Ask Queensland Health how that went….
dami
Wednesday, November 23, 2011 at 10:18 PMmate, a student friend of mine on centrelink was paid twice as much as me during that fiasco, i was just another voice in the crowd when they didn’t pay me each fortnight, i’d work a week and get part of a days wage. lived off staples, fell behind in rent, whilst working 4 days a week.
smurfydog
Wednesday, November 23, 2011 at 7:42 PMIf I thought I could handle the job then 160K would be pretty enticing.
You gotta wonder though just how big the job is if it’s more economical for them to pay 160k for someone to manage payroll in-house instead of out-sourcing.
Leonie
Wednesday, November 23, 2011 at 9:37 PMI would NOT do it for a million dollars a year. My pay is constantly wrong and I feel mean every time i ring the payroll team. There is no one person to blame and the stress just at my end is massive. I feel like i have to claw and fight just for my money. I’ve thought many times, I dont envy that job for anything in the world.
James
Thursday, November 24, 2011 at 10:30 AMAs a former payroll officer (now resident IT dude) for a rapidly expanding company, I must say yes, it’s an horrendous job. Hand-filled timesheets from 350 employees each week is far too much stress for one person. I loathe to think of the poor sods that perform the role with more pays to worry about.

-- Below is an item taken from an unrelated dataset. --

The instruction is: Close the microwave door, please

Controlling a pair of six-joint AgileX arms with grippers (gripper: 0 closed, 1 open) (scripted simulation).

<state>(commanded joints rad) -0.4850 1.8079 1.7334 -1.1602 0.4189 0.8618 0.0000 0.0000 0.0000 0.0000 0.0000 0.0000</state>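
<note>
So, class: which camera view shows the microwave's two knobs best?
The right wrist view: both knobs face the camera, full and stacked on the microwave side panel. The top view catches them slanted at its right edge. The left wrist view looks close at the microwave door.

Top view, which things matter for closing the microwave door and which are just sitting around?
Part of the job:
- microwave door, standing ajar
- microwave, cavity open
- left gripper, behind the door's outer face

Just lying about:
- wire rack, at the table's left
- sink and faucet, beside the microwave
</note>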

I’m sure automation and streamlining of the procedures would help some, and that’s certainly an attractive pricetag. But there’s no way I’d be caught dead going back to that job. I love where I’m at, and what I’m doing.
Scootah
Thursday, November 24, 2011 at 12:57 PMQueensland health payroll employees have had rocks thrown at their houses and persons due to the mass fuckups with their payroll solution. That automation project went spectacularly. I turned down a tech role with them a while back, at about $700 a day as a tech contractor because money isn’t worth that kind of hassle.
Baa
Thursday, November 24, 2011 at 2:46 PMPayroll System Admin for about 15000 Employees with about 15 in the payroll team, process goes similar to this:
-Employees at site complete paper timesheets (even though we have electronic availible which I have been harping on about for years)
-Site Mgr submits those times into software
-Payroll Team process and pay
-Payslips go live through online portal
We don’t really handle any paper timesheets and any errors fall back to site for not entering correctly.

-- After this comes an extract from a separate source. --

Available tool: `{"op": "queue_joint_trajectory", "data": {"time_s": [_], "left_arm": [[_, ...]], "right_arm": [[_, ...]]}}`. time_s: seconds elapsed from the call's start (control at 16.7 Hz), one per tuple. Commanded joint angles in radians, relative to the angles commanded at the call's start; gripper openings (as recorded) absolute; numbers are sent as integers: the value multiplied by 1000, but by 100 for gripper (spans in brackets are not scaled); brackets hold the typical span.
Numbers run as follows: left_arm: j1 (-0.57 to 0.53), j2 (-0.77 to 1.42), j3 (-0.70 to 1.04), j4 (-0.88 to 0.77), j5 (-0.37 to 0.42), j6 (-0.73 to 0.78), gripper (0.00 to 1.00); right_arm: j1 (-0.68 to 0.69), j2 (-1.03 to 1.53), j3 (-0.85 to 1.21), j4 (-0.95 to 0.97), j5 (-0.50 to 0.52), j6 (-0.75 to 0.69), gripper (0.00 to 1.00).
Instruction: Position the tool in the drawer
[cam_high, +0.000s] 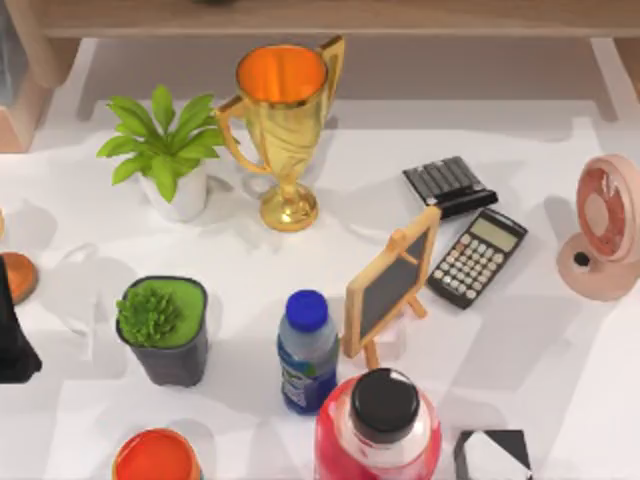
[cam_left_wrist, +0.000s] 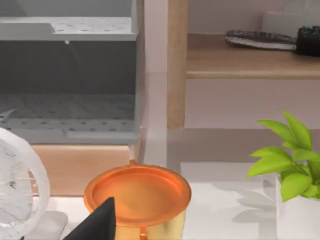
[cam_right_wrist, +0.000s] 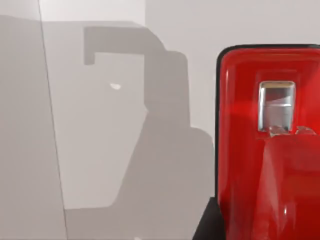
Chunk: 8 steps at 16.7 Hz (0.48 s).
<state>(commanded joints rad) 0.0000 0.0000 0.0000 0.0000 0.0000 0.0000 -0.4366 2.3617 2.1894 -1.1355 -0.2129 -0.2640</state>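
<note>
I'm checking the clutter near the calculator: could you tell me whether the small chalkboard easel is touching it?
Apart. The top view shows a strip of bare white table between the chalkboard easel and the calculator.

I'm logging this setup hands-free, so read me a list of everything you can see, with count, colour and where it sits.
Trophy cup: one, gold with orange inside, back centre.
Leafy plant: one, green in white pot, back left.
Succulent: one, green in dark grey pot, front left.
Bottle: one, blue cap, front centre.
Red jar: one, black lid, front edge.
Mini chalkboard: one, wooden frame, centre.
Calculators: two, black, right of centre.
Fan: one, pink, right edge.
Orange-topped cup: one, front left edge.
Black-and-white box: one, front right.
Remote: one, dark, on wooden shelf.
Left gripper: black, left edge.
</note>
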Motion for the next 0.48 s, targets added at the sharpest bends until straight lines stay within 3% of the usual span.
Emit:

Have working in payroll admin and consulting I have yet to see a one product meets all solutions perfectly. What we use is great sure but it is still not perfect.

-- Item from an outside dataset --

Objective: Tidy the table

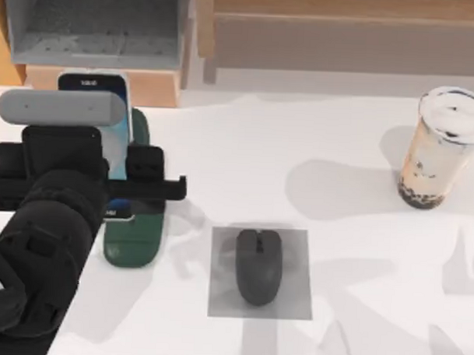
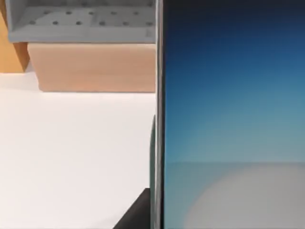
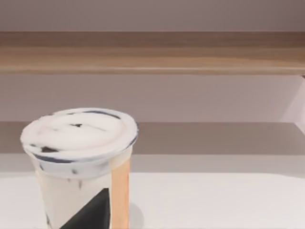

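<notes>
The white table (image 1: 300,148) spans the whole scene beneath the overhead camera, and on it lie one phone, one dark green stand, one grey mat, one mouse and one drink cup. At the table's left, the phone (image 1: 100,91), its blue screen lit, lies along the dark green stand (image 1: 133,244), with its near end hidden under the left gripper (image 1: 116,173), which sits directly over it. How the jaws stand cannot be told, since the arm's black body covers them; the left wrist view looks along the phone's screen (image 2: 233,105) from very close, with the bare tabletop (image 2: 71,157) beside it. Near the middle, one dark grey mouse (image 1: 258,265) rests on the one square grey mat (image 1: 295,304). At the far right stands one lidded cup of milk tea (image 1: 440,146), upright, well apart from the mouse; the right wrist view faces that cup (image 3: 81,162). Along the far edge, one wood-and-grey shelf unit (image 1: 94,24) stands behind the phone.
</notes>
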### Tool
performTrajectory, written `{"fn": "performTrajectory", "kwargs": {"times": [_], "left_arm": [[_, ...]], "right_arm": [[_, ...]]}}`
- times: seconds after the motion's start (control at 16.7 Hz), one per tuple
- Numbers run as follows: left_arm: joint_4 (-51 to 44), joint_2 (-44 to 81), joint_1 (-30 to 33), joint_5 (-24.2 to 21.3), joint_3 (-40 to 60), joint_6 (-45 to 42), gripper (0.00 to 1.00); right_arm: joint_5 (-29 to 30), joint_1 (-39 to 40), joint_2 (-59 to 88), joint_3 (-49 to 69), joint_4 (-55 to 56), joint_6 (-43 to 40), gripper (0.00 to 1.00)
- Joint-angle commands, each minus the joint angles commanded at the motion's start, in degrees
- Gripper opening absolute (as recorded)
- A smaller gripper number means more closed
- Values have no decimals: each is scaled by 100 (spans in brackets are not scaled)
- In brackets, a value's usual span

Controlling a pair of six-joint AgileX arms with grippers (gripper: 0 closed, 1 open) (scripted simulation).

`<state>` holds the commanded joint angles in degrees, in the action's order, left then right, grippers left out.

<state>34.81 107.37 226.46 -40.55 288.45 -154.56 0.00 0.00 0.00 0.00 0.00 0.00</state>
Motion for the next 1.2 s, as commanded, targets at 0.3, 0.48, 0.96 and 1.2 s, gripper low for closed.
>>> {"fn": "performTrajectory", "kwargs": {"times": [0.3, 0.48, 0.96, 1.2], "left_arm": [[10, -14, -19, 15, -23, -18, 0], [-142, -30, -22, 122, -149, -84, 0], [-594, -9, -175, 573, 79, -359, 0], [-848, -365, -499, 641, 122, -440, 0]], "right_arm": [[0, 0, 0, 0, 0, 0, 100], [0, 0, 0, 0, 0, 0, 100], [0, 0, 0, 0, 0, 0, 100], [0, 0, 0, 0, 0, 0, 100]]}}
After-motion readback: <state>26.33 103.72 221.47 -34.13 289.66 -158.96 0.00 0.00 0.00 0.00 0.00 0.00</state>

It can be a really unforgiving line of work however that is usually comes down to company practices for all we know this company could still be calculating everything by hand and depositing the cash into their banks.
I don’t think it is as simple as $160k a year to manage it’s payroll – there must be some other responsibilities included in that (such as HR) or the company must be massive.
Sarah
Friday, November 25, 2011 at 1:59 PMHave worked in construction for years and the biggest area for major drama on site is screwing up someone’s pay. I have great respect for payroll officers who do their job well, because fixing up mistakes is a massive headache.